IF YOU'RE GOING TO SAN FRANCISCO
It's a long drive from LA to San Francisco, but if you stick to the coast road it's one of the most scenic drives on earth.
From the hazy neon and palm trees of Los Angeles, the scenery soon becomes vineyards, salad farms and, around Big Sur, redwood forests that stretch up the coast to Canada. There's a section where the Santa Lucia mountains plunge into a Pacific teeming with whales that's so beautiful it's almost a religious experience.
They call San Francisco's Fillmore the 'Vatican of rock' and its equivalent of the Sistine chapel is the poster room, lined with all the psychedelic flyers for legendary gigs there by Jimi Hendrix, the Doors, Led Zeppelin, The Who and Pink Floyd.

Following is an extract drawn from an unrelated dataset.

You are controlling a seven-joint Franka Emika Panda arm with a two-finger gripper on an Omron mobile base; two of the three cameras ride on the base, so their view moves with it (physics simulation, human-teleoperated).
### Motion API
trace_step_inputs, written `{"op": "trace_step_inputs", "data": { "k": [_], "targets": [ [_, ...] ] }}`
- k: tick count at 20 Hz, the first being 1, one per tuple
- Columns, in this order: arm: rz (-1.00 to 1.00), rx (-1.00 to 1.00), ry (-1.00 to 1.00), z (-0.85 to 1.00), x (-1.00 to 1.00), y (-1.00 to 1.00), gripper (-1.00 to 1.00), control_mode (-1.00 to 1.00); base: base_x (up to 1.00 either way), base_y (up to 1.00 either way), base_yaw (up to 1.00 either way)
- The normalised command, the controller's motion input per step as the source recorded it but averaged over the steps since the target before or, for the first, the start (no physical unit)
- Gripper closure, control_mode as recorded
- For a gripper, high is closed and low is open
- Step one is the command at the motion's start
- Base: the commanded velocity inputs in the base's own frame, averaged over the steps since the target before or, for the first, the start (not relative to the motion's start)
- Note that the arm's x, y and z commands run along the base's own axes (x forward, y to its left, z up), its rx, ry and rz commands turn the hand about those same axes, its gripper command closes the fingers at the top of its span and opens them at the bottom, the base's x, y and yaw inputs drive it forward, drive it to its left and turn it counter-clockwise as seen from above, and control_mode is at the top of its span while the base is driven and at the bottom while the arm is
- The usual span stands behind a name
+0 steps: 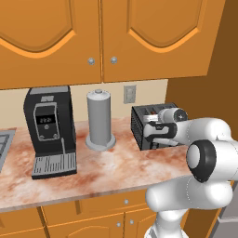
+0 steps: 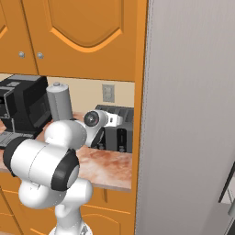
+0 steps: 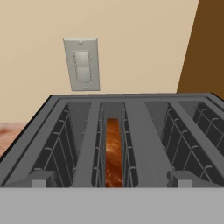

The nearby Matrix, where Jefferson Airplane debuted, is still a music venue but the iconic Winterland Ballroom is now luxury flats. The old hippy neighbourhoods are long since gentrified, you see.
The Grateful Dead house on Ashbury Street is a beautiful wooden Victorian townhouse and the Jefferson Airplane house on Fulton Street is a gleaming white mansion in the style of a Greek temple. Scenes of wild bacchanals in their day, both are now private homes. Fans scratch their tributes on nearby railings.
Where do rock stars stay in San Francisco today? There are no bungalow-based hideaways to compare with LA's. So instead stars seek out the best views. None compare to the view from the top of the Mark Hopkins, the tallest building on San Francisco's highest hill. When the Rolling Stones stay, they rent two entire floors of this regal 1920s hotel.